● Required action: Return the following from the records below: each line, word for word, starting with the line that contains "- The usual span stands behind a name" and going on through the line that contains "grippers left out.", with nothing outside that range.

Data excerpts
»»

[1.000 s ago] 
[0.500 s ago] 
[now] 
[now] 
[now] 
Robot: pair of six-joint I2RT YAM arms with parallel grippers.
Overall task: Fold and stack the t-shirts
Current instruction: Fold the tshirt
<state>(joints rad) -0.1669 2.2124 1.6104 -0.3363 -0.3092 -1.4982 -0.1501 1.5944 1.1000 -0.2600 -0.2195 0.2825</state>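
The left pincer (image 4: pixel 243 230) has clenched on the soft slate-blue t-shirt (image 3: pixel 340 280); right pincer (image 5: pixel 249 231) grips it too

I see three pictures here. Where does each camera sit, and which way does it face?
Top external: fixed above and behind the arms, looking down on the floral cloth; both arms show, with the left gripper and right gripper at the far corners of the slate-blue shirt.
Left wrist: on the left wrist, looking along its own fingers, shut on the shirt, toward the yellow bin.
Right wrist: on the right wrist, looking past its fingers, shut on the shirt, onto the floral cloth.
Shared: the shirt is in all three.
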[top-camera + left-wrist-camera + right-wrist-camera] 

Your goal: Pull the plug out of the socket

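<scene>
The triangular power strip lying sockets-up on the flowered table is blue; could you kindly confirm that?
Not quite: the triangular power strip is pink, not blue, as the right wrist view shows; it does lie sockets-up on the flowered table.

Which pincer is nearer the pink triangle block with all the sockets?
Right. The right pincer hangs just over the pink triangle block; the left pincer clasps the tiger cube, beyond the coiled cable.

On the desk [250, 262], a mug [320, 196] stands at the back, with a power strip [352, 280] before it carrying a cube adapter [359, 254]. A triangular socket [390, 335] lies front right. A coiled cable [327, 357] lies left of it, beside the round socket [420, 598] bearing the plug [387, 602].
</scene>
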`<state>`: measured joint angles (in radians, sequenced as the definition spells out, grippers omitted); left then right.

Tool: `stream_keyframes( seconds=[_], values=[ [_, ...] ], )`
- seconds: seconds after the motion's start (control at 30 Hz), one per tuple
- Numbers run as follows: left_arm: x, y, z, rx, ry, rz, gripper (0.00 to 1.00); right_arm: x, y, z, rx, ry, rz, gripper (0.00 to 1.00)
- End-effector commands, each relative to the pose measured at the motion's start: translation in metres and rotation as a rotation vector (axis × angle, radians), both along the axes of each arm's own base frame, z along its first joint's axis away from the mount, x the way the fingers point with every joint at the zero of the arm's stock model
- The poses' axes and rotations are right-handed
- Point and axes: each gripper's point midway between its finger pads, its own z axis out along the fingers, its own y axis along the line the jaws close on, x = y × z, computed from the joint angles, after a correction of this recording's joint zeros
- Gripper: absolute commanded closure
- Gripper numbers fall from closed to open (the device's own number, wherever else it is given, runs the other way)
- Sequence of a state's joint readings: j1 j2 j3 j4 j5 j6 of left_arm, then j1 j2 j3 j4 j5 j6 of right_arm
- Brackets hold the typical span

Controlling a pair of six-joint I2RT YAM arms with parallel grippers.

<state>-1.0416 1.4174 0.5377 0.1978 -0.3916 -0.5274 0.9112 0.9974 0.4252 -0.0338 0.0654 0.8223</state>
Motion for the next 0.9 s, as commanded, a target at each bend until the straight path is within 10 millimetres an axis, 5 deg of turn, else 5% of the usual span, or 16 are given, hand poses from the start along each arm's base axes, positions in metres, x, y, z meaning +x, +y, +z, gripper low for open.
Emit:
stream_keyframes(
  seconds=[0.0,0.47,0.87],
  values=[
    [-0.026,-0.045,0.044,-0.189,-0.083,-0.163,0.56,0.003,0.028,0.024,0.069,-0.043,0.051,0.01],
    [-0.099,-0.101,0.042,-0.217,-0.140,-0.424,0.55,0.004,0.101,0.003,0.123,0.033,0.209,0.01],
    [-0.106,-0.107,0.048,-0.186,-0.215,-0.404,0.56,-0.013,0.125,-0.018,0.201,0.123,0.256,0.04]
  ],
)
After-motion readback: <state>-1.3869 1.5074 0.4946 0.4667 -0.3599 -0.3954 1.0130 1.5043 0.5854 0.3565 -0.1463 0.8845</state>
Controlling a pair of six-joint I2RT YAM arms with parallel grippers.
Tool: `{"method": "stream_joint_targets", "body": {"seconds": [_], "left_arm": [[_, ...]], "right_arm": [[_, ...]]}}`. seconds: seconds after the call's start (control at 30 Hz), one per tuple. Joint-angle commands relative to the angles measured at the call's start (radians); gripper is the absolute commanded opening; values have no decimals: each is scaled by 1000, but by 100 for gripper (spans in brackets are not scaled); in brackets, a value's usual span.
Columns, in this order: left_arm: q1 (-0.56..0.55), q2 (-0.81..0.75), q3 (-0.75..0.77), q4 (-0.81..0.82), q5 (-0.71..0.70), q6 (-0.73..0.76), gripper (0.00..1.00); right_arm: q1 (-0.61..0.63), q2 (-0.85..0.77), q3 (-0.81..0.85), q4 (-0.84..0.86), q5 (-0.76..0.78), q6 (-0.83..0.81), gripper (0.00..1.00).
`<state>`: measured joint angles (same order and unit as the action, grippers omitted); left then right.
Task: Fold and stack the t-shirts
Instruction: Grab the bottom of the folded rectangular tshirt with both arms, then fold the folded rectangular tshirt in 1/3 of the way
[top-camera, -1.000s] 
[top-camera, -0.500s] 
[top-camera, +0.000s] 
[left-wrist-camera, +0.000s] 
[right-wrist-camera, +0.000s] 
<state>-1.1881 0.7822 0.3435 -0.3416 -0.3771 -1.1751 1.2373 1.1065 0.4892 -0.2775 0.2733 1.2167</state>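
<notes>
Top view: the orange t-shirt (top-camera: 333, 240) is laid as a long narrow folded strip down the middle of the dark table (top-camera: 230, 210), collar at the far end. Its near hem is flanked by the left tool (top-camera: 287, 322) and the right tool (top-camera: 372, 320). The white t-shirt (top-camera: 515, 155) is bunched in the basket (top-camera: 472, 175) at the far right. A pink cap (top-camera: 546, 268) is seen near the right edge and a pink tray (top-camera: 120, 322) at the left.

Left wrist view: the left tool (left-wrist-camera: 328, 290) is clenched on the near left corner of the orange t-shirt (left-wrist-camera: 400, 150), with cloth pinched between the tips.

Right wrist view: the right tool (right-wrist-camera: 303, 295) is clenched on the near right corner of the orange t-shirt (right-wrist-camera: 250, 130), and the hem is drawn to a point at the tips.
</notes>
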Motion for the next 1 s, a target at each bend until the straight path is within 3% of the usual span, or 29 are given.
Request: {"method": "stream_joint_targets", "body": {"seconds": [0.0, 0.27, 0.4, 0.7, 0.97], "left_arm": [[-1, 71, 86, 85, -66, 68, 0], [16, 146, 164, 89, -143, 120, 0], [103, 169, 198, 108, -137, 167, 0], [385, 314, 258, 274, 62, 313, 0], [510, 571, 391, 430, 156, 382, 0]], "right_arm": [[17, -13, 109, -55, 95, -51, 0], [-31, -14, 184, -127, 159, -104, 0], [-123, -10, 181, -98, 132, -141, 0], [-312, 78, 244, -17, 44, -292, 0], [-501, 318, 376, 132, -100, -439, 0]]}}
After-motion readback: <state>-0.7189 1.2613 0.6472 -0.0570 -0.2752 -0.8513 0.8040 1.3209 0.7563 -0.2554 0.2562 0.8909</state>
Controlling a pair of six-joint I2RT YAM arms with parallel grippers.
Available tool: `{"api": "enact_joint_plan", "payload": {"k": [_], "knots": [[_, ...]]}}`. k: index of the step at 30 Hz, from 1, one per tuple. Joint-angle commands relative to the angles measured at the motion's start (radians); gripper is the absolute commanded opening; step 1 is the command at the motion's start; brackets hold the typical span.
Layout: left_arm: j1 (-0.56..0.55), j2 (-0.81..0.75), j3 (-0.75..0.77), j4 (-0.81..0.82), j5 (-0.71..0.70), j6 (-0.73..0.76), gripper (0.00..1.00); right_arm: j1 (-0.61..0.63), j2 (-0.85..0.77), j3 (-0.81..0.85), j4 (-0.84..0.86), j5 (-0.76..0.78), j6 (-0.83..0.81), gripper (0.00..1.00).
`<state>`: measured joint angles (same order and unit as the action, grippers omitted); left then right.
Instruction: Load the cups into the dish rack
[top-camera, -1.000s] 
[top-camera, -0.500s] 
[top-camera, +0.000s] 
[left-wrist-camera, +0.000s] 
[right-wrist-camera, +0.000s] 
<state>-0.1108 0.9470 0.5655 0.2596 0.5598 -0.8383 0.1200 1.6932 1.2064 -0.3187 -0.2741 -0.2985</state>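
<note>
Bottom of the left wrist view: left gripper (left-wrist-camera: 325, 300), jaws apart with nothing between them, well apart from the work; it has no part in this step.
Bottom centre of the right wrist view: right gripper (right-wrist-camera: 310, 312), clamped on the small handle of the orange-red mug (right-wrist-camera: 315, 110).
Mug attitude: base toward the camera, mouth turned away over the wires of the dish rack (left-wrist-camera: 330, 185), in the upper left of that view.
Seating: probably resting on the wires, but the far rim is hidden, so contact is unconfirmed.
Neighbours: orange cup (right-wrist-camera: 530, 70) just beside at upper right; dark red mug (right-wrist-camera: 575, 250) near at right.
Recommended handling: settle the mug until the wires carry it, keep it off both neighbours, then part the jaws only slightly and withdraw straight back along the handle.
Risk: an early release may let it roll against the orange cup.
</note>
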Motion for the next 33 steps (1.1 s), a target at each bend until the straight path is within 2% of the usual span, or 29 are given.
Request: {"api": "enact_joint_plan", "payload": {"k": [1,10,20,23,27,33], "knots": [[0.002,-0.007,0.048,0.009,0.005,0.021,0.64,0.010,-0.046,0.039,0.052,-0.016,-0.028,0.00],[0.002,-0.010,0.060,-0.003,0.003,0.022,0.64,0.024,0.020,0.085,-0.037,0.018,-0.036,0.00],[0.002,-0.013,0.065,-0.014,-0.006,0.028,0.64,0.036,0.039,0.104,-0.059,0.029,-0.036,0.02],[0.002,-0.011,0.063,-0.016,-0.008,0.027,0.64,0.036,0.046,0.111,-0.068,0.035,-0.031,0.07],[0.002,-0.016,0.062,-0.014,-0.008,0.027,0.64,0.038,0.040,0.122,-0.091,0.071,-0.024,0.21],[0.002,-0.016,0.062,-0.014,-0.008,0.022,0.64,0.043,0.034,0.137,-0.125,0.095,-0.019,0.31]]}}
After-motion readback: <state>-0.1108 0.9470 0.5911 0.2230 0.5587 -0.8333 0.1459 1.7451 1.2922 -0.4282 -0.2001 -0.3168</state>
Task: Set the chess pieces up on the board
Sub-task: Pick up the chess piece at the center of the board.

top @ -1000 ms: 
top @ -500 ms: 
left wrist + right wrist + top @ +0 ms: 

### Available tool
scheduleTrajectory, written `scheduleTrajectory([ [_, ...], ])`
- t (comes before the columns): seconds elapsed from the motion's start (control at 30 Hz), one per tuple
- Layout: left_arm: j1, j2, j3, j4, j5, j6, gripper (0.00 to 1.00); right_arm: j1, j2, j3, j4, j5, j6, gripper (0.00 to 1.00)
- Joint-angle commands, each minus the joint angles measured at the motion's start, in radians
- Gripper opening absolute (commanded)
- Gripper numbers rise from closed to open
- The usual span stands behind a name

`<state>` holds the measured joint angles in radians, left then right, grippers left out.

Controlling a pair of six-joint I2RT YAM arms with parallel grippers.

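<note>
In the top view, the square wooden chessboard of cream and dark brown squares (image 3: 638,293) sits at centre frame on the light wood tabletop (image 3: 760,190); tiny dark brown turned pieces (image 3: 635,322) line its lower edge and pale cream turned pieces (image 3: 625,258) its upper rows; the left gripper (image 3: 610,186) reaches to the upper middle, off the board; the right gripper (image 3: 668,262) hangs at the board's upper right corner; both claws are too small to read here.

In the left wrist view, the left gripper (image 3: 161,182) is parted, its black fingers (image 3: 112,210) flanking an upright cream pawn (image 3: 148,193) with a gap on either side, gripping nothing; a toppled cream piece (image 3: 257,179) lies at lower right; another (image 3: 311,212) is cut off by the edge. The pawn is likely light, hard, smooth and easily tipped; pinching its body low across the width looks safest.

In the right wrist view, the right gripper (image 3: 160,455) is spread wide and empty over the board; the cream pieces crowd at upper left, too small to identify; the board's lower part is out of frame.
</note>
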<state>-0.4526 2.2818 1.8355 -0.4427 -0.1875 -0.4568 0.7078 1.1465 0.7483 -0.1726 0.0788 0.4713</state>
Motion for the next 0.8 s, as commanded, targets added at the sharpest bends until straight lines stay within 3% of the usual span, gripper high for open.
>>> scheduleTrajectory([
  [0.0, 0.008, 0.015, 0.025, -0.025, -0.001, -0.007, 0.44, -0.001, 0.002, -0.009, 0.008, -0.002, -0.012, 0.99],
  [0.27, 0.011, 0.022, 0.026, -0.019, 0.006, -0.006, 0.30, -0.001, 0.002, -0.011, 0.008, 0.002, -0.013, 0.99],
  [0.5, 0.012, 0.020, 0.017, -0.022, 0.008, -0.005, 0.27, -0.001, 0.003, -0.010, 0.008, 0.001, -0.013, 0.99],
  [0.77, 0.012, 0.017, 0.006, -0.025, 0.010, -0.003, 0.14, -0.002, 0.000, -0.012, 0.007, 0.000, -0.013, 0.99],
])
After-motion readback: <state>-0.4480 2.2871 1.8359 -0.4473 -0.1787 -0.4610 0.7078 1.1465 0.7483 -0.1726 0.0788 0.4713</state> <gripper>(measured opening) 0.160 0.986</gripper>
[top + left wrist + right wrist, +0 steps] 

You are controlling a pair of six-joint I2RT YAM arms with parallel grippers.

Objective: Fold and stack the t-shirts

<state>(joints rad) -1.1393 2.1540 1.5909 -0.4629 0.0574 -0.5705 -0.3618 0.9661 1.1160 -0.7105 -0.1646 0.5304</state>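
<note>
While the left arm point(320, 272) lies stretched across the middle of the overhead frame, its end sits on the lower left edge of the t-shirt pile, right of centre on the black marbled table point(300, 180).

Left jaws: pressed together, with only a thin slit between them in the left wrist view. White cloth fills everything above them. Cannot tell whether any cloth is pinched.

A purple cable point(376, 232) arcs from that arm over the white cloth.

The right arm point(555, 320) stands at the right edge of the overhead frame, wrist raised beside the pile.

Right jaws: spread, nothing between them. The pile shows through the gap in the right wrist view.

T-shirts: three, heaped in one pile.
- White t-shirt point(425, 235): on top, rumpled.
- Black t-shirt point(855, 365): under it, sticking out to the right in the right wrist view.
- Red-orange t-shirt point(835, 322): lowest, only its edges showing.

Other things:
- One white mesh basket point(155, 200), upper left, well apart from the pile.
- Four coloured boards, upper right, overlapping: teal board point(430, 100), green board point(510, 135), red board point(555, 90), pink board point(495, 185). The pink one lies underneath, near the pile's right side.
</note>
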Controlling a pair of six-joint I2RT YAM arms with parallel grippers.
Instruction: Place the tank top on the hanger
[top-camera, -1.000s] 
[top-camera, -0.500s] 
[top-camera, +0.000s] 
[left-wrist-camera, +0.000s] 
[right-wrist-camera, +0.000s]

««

● Response for this exercise:
- The usual span stands behind a name

`<state>` holds the measured joint angles in radians, left then right, grippers left out.

Here the work on this exercise is complete.